En recoupant les relevés de position des oiseaux avec des photos satellitaires sur lesquelles le couvert de glace était visible, les chercheurs ont établi qu'une fois au large, les harfangs fréquentaient les polynies, des étendues d’eau libres de glace. Les huit oiseaux qui ont migré en milieu marin pendant l'hiver y ont séjourné de 8 à 88 % du temps. Considérant la durée de leurs séjours, ils devaient forcément trouver leur pitance sur place, estiment les chercheurs. Les polynies sont des lieux de rassemblement importants pour les eiders, les hareldes kakawis et les guillemots, des oiseaux dont le harfang peut se nourrir.

«Nos données montrent que le harfang utilise abondamment le milieu marin pour assurer sa survie pendant l'hiver», concluent les trois chercheurs. La disparition annoncée du couvert de glace dans l'Arctique risque-t-elle de perturber ses habitudes? La chose est possible, mais la direction que prendront ces changements est encore incertaine.

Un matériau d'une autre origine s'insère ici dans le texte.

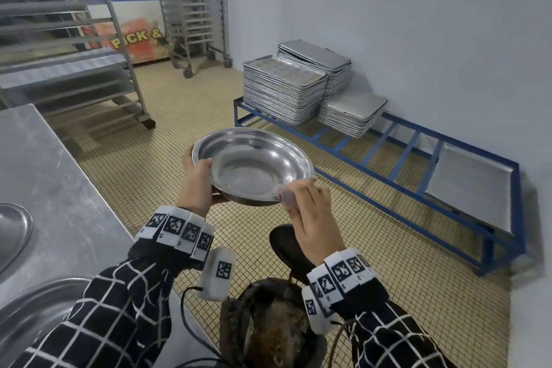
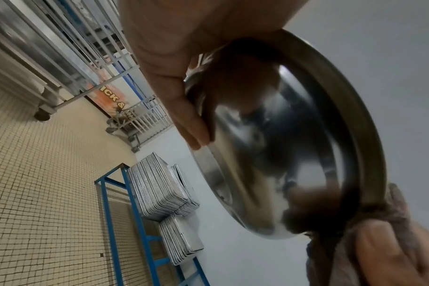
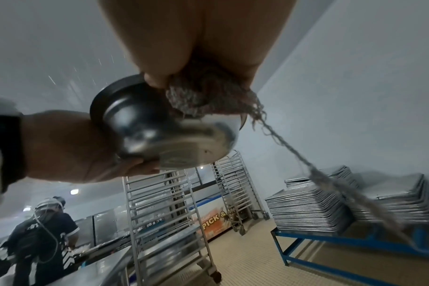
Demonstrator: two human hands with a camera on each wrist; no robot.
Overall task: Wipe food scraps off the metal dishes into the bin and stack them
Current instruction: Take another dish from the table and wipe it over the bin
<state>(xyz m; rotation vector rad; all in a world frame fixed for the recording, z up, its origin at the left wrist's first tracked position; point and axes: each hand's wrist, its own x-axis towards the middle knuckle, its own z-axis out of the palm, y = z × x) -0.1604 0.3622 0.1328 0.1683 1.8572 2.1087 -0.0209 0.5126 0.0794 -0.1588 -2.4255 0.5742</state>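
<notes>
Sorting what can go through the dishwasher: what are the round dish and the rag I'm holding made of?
Round dish: looks like polished stainless steel, with mirror-like reflections and bright highlights. Rag: seems a coarse woven or knitted fabric, greyish-pink, with frayed edges and a loose strand trailing off; the fibre can't be told.

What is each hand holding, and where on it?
The left hand grips the round metal dish by its near-left rim. The right hand holds a bunched pinkish-grey cloth against the near-right rim.

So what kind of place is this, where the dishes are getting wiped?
Most likely a commercial kitchen or bakery wash-up area: wheeled tray racks, stacks of metal baking trays on a blue frame, and a stainless steel worktable.
</notes>
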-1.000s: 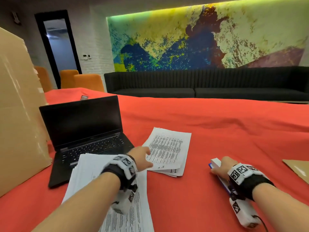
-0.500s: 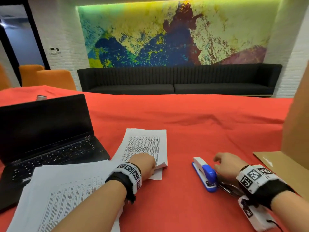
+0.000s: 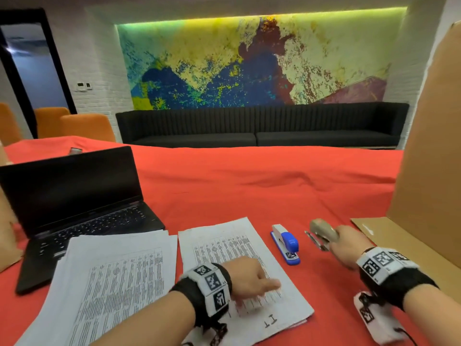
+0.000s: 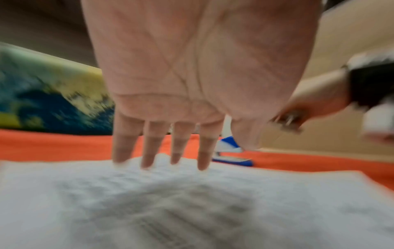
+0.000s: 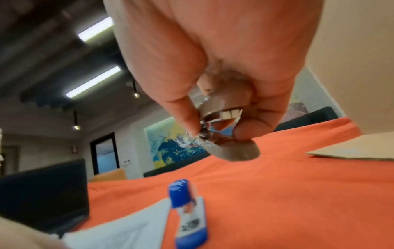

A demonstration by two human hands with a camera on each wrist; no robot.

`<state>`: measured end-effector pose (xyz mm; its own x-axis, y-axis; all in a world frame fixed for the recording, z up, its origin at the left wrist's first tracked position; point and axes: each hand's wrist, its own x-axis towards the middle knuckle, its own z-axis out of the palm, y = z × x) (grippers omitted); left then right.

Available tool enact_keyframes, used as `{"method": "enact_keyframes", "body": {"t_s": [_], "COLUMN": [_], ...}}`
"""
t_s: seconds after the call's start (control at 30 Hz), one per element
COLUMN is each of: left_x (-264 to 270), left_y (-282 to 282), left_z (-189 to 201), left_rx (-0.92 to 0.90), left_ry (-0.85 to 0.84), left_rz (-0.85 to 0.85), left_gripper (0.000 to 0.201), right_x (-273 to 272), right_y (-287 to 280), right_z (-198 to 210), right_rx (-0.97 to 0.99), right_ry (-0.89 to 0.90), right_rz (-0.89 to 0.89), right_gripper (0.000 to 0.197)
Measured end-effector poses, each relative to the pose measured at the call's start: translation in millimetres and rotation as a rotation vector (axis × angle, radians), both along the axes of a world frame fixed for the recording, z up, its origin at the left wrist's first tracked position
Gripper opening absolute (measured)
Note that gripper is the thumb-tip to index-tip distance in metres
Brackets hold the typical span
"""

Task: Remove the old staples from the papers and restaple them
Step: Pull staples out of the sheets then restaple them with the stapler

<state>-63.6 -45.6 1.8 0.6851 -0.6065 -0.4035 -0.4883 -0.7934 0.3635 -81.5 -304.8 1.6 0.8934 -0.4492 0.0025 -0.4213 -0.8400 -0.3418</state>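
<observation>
Papers (image 3: 239, 265): thin stapled set flat on the red desk (image 3: 249, 186), light and limp, likely to slide unless pinned; long axis runs away from the person, tilted slightly left. Left hand (image 3: 247, 275) rests on the set, fingers (image 4: 149, 148) straight and slightly apart. Right hand (image 3: 349, 248) grips a staple remover (image 3: 323, 231), fingers clamped on it, held above the desk, pointing away-left. Judgement: hold near the stapled corner; staple itself not discernible. Stapler (image 3: 285, 243) lies between, just beside the papers.

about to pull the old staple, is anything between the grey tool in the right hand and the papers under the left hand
Yes: the blue and white stapler lies on the red cloth between the grey staple remover and the printed paper set.
</observation>
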Motion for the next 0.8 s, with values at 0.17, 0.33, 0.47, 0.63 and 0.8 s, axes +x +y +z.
{"method": "enact_keyframes", "body": {"t_s": [0.17, 0.33, 0.47, 0.63, 0.8], "left_x": [26.3, 4.4, 6.0, 42.7, 72.0], "left_y": [52.2, 68.6, 80.4, 96.1, 99.0], "left_z": [-14.1, -12.2, 7.8, 2.5, -28.1], "left_rx": [0.435, 0.426, 0.165, 0.269, 0.413], "left_ry": [-0.24, -0.073, -0.029, -0.281, -0.251], "left_rz": [-0.017, -0.135, -0.008, 0.111, 0.105], "left_gripper": [0.073, 0.089, 0.073, 0.09, 0.123], "right_x": [-13.3, -7.1, 12.3, 29.3, 52.2], "right_y": [40.6, 90.8, 124.4, 158.2, 177.1], "right_z": [29.0, 22.6, 1.5, -22.4, -28.2], "right_rx": [0.255, 0.247, 0.149, 0.115, 0.111], "right_ry": [-0.189, -0.046, 0.039, 0.125, 0.161], "right_rz": [0.142, 0.33, 0.362, 0.386, 0.416], "right_gripper": [0.015, 0.013, 0.022, 0.05, 0.04]}}
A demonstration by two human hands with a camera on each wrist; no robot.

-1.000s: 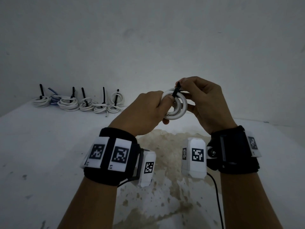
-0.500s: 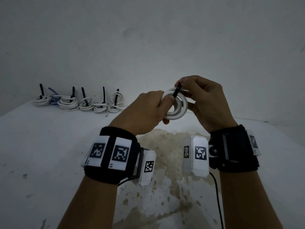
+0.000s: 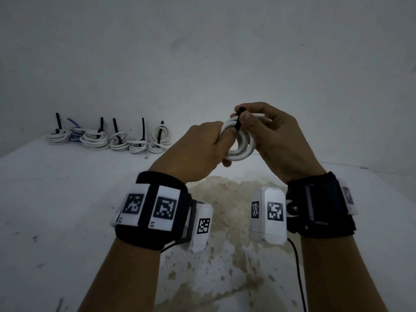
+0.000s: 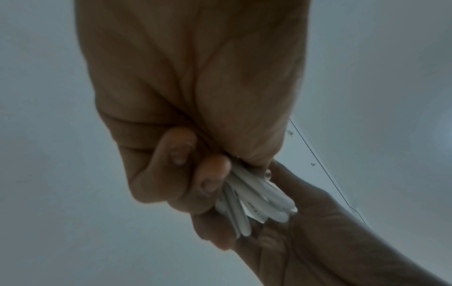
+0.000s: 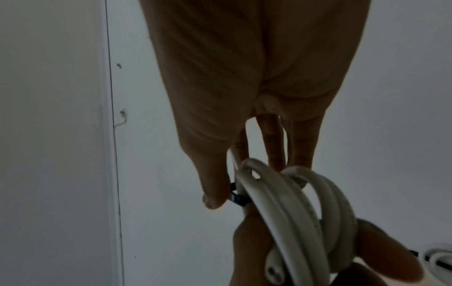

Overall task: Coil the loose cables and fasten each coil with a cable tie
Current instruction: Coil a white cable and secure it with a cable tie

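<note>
Both hands hold a small coil of white cable (image 3: pixel 240 149) in the air above the white table (image 3: pixel 67 210). My left hand (image 3: pixel 202 147) grips the coil's left side with curled fingers; in the left wrist view its fingers (image 4: pixel 212 174) close over the white strands (image 4: pixel 257 201). My right hand (image 3: pixel 272 136) pinches a black cable tie (image 3: pixel 239 122) wrapped over the top of the coil. In the right wrist view the thumb (image 5: pixel 215 189) presses the black tie (image 5: pixel 238 198) against the coil (image 5: pixel 298 212). A loose white cable end (image 3: pixel 258 115) pokes out between the right fingers.
Several tied coils (image 3: pixel 108 138), white and one blue (image 3: pixel 75 131), lie in a row at the table's back left against the wall, their black tie tails standing up. A brown stain (image 3: pixel 225 221) marks the table below my hands.
The right hand has shifted up along the tie, and the tie's free tail no longer sticks out as far. The coil has tilted slightly. The left hand keeps its grip.
</note>
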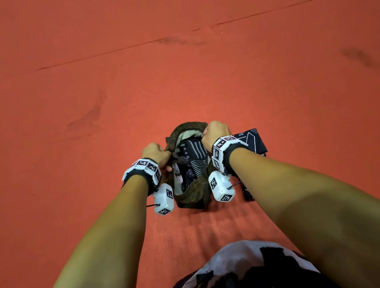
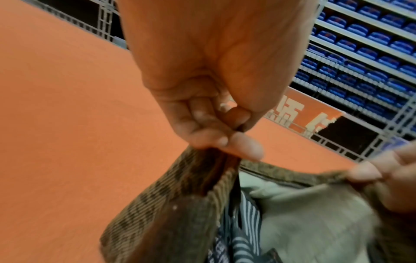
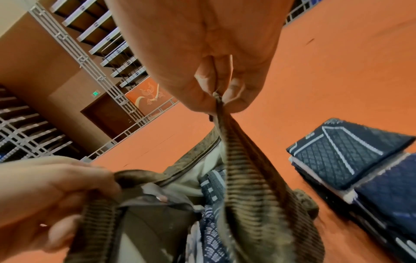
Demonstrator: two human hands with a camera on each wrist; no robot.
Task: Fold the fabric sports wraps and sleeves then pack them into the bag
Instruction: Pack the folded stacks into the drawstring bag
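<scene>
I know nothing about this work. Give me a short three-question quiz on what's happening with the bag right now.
1. True or false: both hands grip the brown bag.
2. Where do the folded dark wraps still outside lie? A) on the right-hand side B) on the left-hand side
3. What is already inside the bag?

Key:
1. True: left hand and right hand pinch its rim, holding it open.
2. A
3. Striped dark fabric.
</scene>
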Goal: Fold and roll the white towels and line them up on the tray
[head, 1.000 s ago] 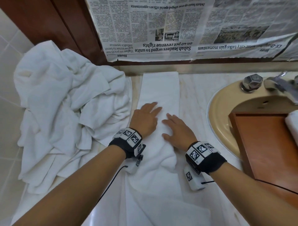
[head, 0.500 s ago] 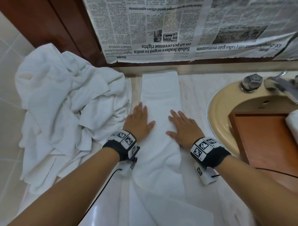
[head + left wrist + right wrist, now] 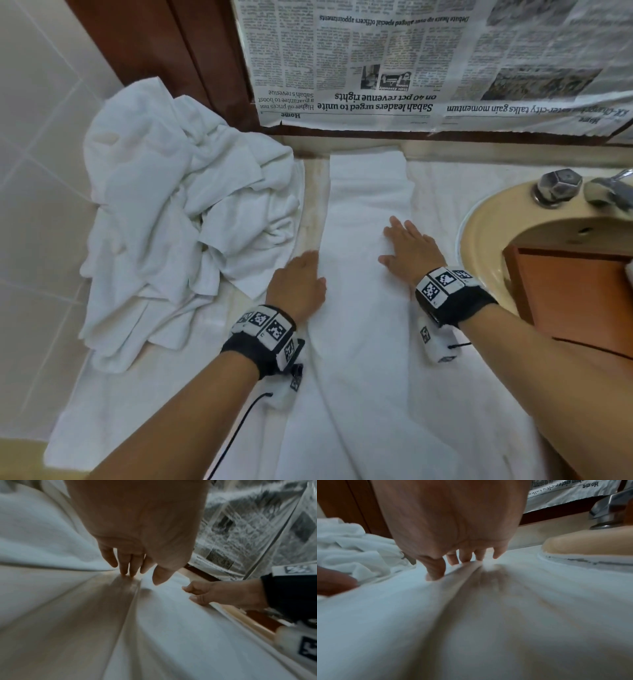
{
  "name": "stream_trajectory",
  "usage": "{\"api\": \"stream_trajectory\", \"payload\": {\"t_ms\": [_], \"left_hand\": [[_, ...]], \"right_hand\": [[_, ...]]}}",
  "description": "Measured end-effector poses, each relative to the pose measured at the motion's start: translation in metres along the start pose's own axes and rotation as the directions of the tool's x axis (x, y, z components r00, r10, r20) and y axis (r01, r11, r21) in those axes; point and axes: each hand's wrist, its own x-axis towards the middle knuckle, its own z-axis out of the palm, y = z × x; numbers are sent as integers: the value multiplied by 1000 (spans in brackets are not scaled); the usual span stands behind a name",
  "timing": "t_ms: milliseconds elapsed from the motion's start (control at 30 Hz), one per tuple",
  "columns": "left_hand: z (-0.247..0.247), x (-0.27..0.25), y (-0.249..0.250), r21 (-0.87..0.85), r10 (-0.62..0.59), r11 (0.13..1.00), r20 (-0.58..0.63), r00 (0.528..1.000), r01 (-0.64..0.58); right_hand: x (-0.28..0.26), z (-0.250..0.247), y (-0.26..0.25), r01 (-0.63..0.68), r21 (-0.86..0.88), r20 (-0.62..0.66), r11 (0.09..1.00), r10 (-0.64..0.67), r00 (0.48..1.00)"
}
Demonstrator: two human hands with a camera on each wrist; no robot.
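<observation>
A white towel (image 3: 366, 192) folded into a long narrow strip lies on the counter and runs away from me. My left hand (image 3: 313, 263) is at the strip's left edge. In the left wrist view its fingertips (image 3: 126, 572) touch the counter beside the edge and the thumb hovers over the towel (image 3: 171, 615). My right hand (image 3: 394, 236) lies flat on the right half of the strip. In the right wrist view its fingers (image 3: 436, 569) press the towel (image 3: 402, 615), with a small ridge of cloth pushed up between them. The wooden tray (image 3: 575, 301) rests over the sink at the right.
A heap of loose white towels (image 3: 178, 212) fills the counter's left side against the tiled wall. The beige sink (image 3: 486, 226) and metal tap (image 3: 558, 185) are at the right. Newspaper (image 3: 411, 68) covers the wall behind.
Both hands slid apart from the middle of the strip toward its two long edges. The left hand has drawn back toward me and off onto the left edge.
</observation>
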Motion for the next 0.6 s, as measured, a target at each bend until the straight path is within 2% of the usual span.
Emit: {"api": "stream_trajectory", "payload": {"t_ms": [100,200,267,333,467,600], "left_hand": [[3,-33,-3,-232,-66,972,-127,990,35],[10,-58,-5,-395,-186,906,-45,982,153],[15,-69,-4,-351,-248,900,79,966,259],[19,-74,-3,-280,-271,911,149,951,304],[23,-69,2,-328,-259,897,151,954,296],[16,-48,6,-365,-176,906,137,975,215]], "right_hand": [[-28,17,-24,21,20,-52,1000,-20,998],[-65,43,-41,135,16,39,991,-135,990],[-76,53,-40,161,1,106,987,-161,981],[-75,53,-32,179,-40,126,983,-173,977],[-62,45,-22,168,-82,134,982,-156,979],[-45,36,-22,142,-107,129,984,-128,983]]}}
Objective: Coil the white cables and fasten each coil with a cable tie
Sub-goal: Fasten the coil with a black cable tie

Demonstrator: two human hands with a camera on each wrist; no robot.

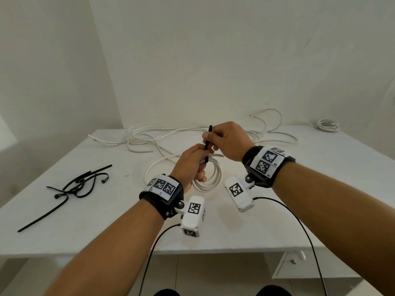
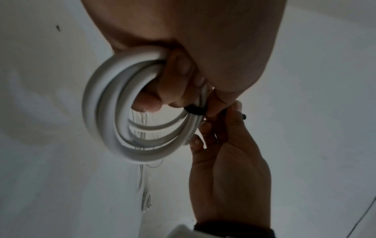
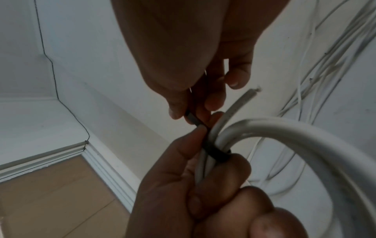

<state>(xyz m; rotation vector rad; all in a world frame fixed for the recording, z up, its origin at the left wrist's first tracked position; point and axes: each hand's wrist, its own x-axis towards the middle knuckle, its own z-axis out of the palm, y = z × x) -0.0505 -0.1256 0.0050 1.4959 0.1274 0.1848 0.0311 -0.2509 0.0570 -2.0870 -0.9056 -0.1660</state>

«Si le réchauffement climatique s'accompagne d'une hausse de la productivité primaire de l'océan, il pourrait y avoir davantage d'oiseaux marins et davantage de nourriture pour les harfangs pendant l'hiver, explique Gilles Gauthier, professeur au Département de biologie. À l'inverse, l'augmentation des superficies libres de glace pourrait causer une diminution de la densité des proies et, conséquemment, la dégradation d'un habitat d'hivernage important pour cette espèce.»

Selon le professeur Gauthier, ce sont les harfangs adultes qui demeurent dans l'Arctique durant l'hiver; les harfangs qui effectuent de longues migrations jusque dans le Sud du Québec et aux États-Unis sont surtout des jeunes. «En demeurant dans l'Arctique, les adultes reproducteurs peuvent explorer très tôt au printemps les bons sites reproducteurs où l'abondance de lemmings est élevée.»